- Australian accessories designer Poppy Lissiman’s approach to connecting with her customers; seasonless and driven by creative collaboration, is a blueprint for how contemporary brands find success.
- Founded in 2008, her label now runs on limited edition drops accessible immediately online.
- “Having that direct line to the very people who are supporting your business is so valuable,” Lissiman told Business Insider Australia.
- Visit Business Insider Australia’s homepage for more stories.
Poppy Lissiman remembers exactly when “the penny dropped” for her on how e-commerce would transform fashion.
The Australian accessories designer, who founded her label in 2008, had a multi-brand store with several other designers including Emma Mulholland and Self Portrait, which they decided to complement with an online store.
When one of the bags she sold was worn by Leandra Medine from the now-defunct fashion site Man Repeller, showcased on her Instagram, and featured on Vogue.com, “the brand exploded in the US basically overnight,” she said, and the bag began selling faster than “everything else we had in store and could sell in a week of normal trade.”
International markets are now online
A common story these days — especially for local labels that have found international success overnight, Lissiman says another of her brand’s sales bumps in the US came off the back of a Hadid wearing one of her designs.
Being stocked at hipster streetwear boutique KITH, which has stores in New York, Tokyo and Paris, “came off the back of Bella Hadid wearing one of our best selling sunglasses…around late 2017,” Lissiman said.
She says her thinking around reaching international audiences from Australia has adapted as the fashion industry has evolved.
Where she would once show at New York and Paris fashion weeks and attend trade shows, Lissiman says now almost all the connections she makes are online and on social media, through “influencers all over the world.”
As a result, her label has done away with the concept of seasons, too.
“We don’t actually make collections anymore,” Lissiman said, and even having her label stocked in bricks and mortar stores is becoming less and less important.
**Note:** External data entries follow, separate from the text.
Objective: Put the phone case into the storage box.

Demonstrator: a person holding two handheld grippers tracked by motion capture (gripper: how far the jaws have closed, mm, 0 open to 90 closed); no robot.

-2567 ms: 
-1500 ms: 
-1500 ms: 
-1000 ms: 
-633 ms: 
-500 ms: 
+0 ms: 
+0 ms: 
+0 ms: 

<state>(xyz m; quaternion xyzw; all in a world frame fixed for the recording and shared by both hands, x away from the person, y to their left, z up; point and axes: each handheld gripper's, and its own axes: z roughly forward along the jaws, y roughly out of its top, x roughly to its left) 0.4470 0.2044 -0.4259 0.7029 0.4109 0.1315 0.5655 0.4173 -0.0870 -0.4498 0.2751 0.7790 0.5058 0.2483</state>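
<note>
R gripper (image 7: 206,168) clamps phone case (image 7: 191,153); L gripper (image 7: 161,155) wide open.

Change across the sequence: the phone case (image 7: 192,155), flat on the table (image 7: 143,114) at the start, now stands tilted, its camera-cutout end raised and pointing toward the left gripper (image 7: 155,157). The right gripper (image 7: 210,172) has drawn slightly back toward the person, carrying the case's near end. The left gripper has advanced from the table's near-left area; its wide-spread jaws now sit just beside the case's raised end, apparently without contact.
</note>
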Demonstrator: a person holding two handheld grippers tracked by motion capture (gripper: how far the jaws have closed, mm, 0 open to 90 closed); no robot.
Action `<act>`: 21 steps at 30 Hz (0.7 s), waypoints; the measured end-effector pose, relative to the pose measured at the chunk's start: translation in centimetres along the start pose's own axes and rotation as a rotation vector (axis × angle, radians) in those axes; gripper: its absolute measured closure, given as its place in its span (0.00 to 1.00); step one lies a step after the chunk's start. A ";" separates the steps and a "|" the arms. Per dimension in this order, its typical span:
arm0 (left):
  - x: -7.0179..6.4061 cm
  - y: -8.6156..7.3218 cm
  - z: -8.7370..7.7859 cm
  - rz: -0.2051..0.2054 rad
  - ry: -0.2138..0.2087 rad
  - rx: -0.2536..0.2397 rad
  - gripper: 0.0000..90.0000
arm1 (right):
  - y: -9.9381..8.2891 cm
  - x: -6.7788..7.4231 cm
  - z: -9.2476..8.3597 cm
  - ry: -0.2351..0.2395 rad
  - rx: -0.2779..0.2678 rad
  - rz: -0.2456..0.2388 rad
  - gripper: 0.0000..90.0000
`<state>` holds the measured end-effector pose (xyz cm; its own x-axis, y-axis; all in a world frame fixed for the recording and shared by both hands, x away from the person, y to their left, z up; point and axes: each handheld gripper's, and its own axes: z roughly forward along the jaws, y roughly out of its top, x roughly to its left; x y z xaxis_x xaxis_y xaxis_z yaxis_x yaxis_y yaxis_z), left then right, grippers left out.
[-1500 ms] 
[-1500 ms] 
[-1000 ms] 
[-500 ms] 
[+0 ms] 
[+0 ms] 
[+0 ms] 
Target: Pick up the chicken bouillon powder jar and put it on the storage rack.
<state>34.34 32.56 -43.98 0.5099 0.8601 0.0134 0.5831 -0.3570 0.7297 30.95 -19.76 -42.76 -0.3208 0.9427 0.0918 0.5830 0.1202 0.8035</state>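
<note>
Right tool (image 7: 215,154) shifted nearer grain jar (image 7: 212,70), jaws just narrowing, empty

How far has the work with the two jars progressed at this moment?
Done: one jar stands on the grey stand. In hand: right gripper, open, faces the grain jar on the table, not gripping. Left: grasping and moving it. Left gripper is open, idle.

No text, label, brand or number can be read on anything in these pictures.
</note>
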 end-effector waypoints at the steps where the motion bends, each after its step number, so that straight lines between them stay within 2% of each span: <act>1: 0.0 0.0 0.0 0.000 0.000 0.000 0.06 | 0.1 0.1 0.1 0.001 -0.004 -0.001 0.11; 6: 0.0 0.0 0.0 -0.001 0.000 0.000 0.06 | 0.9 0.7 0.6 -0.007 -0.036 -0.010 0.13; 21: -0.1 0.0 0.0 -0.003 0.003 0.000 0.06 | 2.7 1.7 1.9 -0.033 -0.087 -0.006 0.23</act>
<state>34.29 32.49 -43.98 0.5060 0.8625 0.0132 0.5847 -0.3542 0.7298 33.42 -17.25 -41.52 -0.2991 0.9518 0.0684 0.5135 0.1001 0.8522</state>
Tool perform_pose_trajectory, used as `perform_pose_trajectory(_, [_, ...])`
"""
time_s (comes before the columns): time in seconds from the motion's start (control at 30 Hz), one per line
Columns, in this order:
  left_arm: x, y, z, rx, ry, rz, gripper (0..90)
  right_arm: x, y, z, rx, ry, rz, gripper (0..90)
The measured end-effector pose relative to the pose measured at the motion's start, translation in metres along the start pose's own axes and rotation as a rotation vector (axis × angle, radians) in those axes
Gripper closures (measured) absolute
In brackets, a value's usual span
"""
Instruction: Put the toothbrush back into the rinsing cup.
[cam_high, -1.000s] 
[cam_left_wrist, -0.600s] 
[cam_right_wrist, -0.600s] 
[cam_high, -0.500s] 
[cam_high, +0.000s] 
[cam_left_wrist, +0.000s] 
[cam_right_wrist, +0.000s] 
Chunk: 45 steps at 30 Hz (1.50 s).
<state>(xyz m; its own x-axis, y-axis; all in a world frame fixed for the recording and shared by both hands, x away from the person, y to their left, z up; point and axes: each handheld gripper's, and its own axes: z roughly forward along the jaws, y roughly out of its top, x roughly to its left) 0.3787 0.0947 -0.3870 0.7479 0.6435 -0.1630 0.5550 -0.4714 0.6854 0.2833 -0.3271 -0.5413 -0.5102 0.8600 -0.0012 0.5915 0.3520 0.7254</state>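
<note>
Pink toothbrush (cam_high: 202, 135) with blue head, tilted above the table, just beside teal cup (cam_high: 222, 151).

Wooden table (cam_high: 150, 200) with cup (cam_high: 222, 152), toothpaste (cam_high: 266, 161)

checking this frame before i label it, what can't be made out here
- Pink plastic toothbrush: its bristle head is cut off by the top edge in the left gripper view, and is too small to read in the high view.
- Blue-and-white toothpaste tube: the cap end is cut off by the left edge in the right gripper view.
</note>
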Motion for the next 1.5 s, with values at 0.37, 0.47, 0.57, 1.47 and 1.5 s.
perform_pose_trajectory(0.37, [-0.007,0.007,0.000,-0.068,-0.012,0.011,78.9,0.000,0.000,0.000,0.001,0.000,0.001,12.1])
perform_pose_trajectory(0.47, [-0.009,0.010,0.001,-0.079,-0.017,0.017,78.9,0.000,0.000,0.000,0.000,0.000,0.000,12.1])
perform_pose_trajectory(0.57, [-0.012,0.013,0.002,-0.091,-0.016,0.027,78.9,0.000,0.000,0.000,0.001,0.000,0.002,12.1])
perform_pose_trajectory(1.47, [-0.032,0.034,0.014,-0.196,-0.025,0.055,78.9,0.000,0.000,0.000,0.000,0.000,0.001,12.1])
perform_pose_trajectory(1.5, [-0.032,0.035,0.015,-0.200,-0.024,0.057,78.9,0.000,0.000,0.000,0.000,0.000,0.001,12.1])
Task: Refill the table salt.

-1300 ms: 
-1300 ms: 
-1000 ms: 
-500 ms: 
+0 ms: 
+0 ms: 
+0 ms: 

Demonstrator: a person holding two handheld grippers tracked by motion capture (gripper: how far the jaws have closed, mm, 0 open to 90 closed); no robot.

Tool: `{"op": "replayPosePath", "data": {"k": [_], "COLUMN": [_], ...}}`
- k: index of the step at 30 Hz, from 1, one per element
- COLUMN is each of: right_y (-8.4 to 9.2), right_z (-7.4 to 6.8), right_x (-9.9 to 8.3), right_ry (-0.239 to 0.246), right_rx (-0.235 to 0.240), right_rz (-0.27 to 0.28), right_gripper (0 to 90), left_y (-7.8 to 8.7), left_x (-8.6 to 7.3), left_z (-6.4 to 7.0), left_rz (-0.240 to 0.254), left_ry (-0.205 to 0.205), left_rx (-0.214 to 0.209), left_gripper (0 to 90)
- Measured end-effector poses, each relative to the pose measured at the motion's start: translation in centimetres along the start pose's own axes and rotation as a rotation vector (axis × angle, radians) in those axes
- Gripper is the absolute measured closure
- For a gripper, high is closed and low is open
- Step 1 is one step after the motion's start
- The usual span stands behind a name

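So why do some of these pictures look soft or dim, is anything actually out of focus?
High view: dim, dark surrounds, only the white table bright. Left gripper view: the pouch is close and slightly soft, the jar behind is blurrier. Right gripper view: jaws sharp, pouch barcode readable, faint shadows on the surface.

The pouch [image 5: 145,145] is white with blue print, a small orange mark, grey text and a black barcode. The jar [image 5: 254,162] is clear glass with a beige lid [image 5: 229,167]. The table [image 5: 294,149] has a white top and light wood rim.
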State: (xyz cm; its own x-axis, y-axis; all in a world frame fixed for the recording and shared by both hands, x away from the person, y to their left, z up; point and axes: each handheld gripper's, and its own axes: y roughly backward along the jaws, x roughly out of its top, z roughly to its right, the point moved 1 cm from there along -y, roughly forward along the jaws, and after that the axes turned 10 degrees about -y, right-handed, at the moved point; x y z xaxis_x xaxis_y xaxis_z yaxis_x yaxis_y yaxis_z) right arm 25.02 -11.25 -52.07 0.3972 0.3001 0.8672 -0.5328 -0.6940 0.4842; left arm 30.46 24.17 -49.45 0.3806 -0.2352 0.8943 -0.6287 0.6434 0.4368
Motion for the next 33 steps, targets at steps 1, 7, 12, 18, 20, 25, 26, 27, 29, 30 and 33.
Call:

“With accessories I create pieces which I see a gap in the market for, usually dropping a new style every fortnight or so via our online store,” she explains.
“Wholesaling is no longer a big focus so our customers always see the newness first and more often than not can buy before it’s available anywhere else.”
The result, she says, is that the process from inspiration to a sellable product is both fluid and fast.
“If I design something and the sample comes back exactly how I want it, we put it into production immediately so it can be online as soon as possible,” she said.
Like it has everywhere, the Australia fashion landscape has changed enormously with the rise of e-commerce and social media, Lissiman said, but it’s also helped creatives living oceans away from global fashion hubs stay connected.
“The population size of the state of California is almost double the size of the entire population of Australia,” Lissiman said, making accessing an international market “so important.”
It’s also led to the freedom from trying to be everything to everyone in the Australian market, she said.
“I…think that brands have become way more specialised,” Lissiman said. “Ten years ago in the Australian fashion scene I think it would have been quite unusual to start a brand which just did one thing really well.”
“Now thankfully I think a lot of brands have honed in on the things which have brought them success,” she said.
The importance of collaborations
To reach new audiences and stay relevant, Lissiman also places a premium on creative collaborations; most recently with Moroccan artist Hassan Hajjaj, whose work has appeared everywhere from collaborations with Nike to the pages of The New Yorker.
“Aside from being a huge guilty pleasure for me, the collaboration also helped introduce the Poppy Lissiman brand to new regions and audiences through Hassan’s following,” she said.
The collaboration features Lissiman’s sunglasses on the faces of Billie Eilish, Paris Hilton and others backdropped by Hajjaj’s work.
Lissiman said that like most brands using social media to market their products, she’s invested in making her process more reciprocal with her audience, from showing more of the design process on Instagram stories to “taking polls from our customers on which colours to put into bulk production when I can’t decide myself.”
“This is something that would have never happened when I first started,” she said, “but ultimately having that direct line to the very people who are supporting your business is so valuable so I try to make the most of it when I can.”